Enquanto não há um ponto final da pandemia à vista, clubes como o Ipiranga seguem quase vazios .

Atividades esportivas restritas. Lazer, em grande parte suspenso. Eventos, nem pensar. Clubes e associações recreativas da região de Blumenau vivem dias de penúria com a pandemia de Covid-19.

— Estamos no limite das possibilidades financeiras — relata Francisco Carlos Gobor, do Ipiranga.

 

A sociedade da Itoupava Seca conseguiu manter quase todos os cerca de 500 associados, fiéis ao hábito de frequentar o lugar, mas perdeu receita com aluguéis de espaços para atividades diversas. Modalidades esportivas do município que locavam ginásios no Ipiranga e também no Vasto Verde, na Velha, interromperam atividades — e também os pagamentos.

No Bela Vista, em Gaspar, espera-se uma redução de 15% no quadro de 1,6 mil sócios. Mais da metade dos 70 funcionários tiveram contratos suspensos para aliviar o caixa.

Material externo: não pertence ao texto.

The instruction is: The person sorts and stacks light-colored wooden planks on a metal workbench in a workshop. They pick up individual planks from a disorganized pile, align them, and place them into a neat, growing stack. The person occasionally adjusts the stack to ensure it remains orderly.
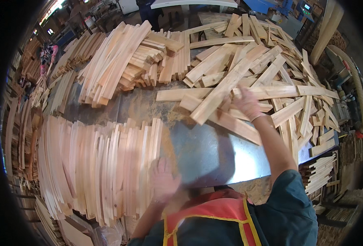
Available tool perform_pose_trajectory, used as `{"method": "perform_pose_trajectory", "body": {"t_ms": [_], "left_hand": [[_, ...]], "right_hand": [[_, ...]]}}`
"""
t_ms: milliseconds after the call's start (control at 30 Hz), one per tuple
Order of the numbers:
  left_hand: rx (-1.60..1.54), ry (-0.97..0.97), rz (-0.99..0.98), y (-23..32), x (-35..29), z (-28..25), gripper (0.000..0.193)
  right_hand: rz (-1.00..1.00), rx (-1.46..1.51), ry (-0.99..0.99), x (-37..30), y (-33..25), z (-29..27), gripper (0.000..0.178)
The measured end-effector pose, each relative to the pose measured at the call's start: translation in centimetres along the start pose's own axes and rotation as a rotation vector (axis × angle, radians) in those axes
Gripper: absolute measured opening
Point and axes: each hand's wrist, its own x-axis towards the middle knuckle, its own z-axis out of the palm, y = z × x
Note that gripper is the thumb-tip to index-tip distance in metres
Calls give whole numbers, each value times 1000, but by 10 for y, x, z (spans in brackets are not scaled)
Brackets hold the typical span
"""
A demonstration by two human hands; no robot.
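Your left hand [164,180], fingers spread, is just right of the board row [107,164]. Farther right of it, your right hand [247,103] meets jumbled boards [230,83]; I cannot tell its grip.

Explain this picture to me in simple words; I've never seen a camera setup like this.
No machine is doing the handling here: a person works with two bare hands. The picture comes from a wide fisheye camera on the person's head, looking down, so straight edges bend near the rim. Picture left is the person's left.

On the grey table lie wooden boards: a neat row near left, a stack beyond it, and a jumbled heap at right.

The left hand, open and blurred, is at the row's right end. The right hand is at the heap, by the end of a board; whether it grips anything is unclear.
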Motion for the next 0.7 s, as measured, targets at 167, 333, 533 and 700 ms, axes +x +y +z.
{"method": "perform_pose_trajectory", "body": {"t_ms": [167,333,533,700], "left_hand": [[13,-41,124,92,140,2,99],[143,-189,14,134,246,28,107],[-643,-318,-246,124,197,14,84],[-992,-328,-476,84,49,24,82]], "right_hand": [[18,-544,-243,33,118,-47,87],[-97,-570,-383,42,148,-59,91],[-336,-424,-679,21,101,-107,88],[-188,93,-739,-9,16,-119,99]]}}
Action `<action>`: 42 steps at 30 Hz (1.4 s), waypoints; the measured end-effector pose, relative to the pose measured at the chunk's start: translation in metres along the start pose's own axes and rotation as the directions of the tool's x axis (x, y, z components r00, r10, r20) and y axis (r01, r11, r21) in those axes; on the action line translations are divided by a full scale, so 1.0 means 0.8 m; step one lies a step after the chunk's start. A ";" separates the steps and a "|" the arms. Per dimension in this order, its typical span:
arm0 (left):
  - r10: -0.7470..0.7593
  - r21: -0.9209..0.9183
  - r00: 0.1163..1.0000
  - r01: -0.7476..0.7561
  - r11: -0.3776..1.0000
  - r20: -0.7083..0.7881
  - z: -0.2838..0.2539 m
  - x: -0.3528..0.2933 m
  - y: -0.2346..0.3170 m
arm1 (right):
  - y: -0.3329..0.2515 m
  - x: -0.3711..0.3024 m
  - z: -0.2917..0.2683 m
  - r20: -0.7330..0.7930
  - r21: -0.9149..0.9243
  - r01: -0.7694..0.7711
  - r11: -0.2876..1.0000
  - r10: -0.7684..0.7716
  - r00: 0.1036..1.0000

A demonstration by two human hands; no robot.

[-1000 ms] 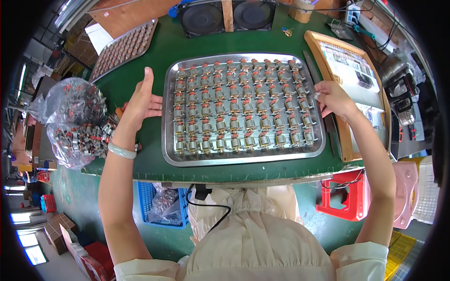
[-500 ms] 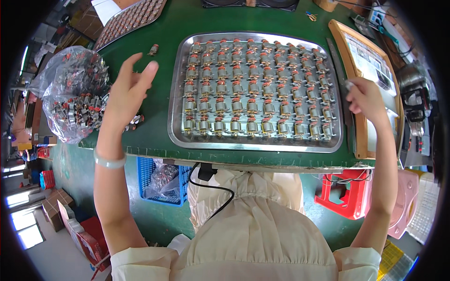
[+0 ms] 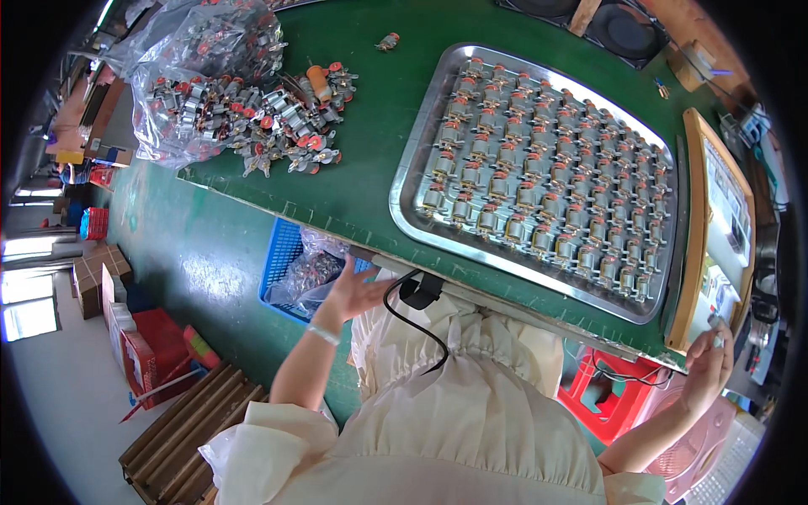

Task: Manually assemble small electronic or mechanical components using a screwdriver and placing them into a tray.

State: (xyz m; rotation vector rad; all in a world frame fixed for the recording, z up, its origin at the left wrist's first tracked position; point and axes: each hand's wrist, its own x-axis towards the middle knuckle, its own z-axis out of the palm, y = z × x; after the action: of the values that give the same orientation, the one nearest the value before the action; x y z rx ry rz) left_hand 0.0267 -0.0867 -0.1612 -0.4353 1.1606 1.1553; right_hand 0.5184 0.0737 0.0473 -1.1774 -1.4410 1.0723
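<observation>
My left hand (image 3: 358, 292) is at the table's front edge, fingers spread and nothing in them, beside a blue crate (image 3: 282, 257) holding bagged parts. My right hand (image 3: 709, 368) is closed in a pinch near the lower end of a wooden frame (image 3: 693, 244); a small pale, silvery piece (image 3: 716, 322) shows at its fingertips, too small to name. Between the hands lies a metal tray (image 3: 406, 189) with rows of small silver cylindrical parts (image 3: 551, 204) with orange-red ends, like little motors.
At the left, similar parts form a loose pile (image 3: 290, 126) beside a filled clear plastic bag (image 3: 160, 118); an orange spool-like piece (image 3: 319, 84) lies on the pile. One part (image 3: 388, 41) lies alone. Speakers (image 3: 624, 32) stand at the back. A red stool (image 3: 602, 400) is below the table.
The view has turned leftward. My left hand has come down from over the table to its front edge, and my right hand has moved nearer me along the wooden frame, still pinching.
</observation>
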 end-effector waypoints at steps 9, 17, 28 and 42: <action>0.575 -0.636 0.807 -0.514 0.575 -0.133 -0.160 0.110 0.127 | -0.034 -0.004 -0.003 0.041 0.009 0.103 0.995 -0.103 0.994; 0.454 -0.547 0.797 -0.603 0.580 -0.397 -0.317 -0.040 0.174 | -0.017 -0.002 -0.027 -0.067 -0.040 0.072 0.997 -0.074 0.995; 0.735 -0.296 0.351 -0.932 0.211 -0.580 -0.558 -0.333 0.280 | -0.036 0.007 -0.008 0.052 -0.052 0.096 0.994 -0.093 0.994; 0.975 0.773 -0.217 -0.628 -0.095 -0.057 -0.157 -0.516 0.364 | -0.099 0.062 0.032 0.235 -0.266 0.126 0.956 -0.062 0.970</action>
State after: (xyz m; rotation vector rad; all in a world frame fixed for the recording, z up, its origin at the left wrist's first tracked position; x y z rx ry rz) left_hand -0.2680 -0.2648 0.2289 0.7853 2.6593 1.8929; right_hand 0.4771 0.1090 0.1278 -1.1960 -1.8563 0.9808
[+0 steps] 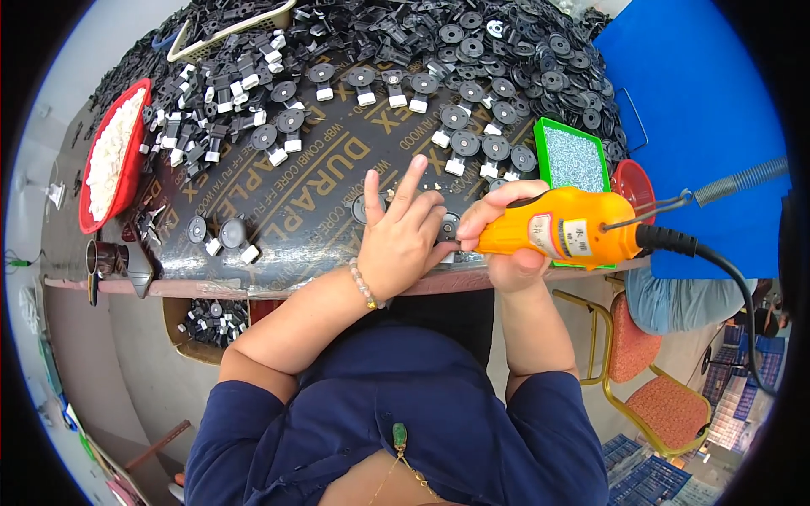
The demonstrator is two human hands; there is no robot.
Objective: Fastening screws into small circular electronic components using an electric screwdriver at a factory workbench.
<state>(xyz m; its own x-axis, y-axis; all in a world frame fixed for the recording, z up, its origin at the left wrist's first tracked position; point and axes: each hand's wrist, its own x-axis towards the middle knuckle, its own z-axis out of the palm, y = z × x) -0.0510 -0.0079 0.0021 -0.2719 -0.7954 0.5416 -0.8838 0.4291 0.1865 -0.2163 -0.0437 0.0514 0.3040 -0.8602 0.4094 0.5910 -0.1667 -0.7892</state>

Casamentos, formaturas e festas cancelados devem provocar um rombo superior a R$ 500 mil em 2020.

Outra dificuldade é garantir o cumprimento das medidas preventivas contra a Covid-19 por parte dos associados. Nem todo mundo está disposto a usar máscaras e obedecer às restrições impostas pelo poder público.

— São 1,6 mil donos, então tem alguns que se acham no direito de não seguir as regras — lamenta o presidente VIlson Roberto Zwang.

 

Para os clubes, a liberação gradativa de atividades esportivas e de lazer na região serve de alento, mas o decreto estadual ainda limita a maior parte das modalidades coletivas. Sem um ponto final na pandemia à vista, espaços tradicionais de encontro dos blumenauenses permanecem vazios.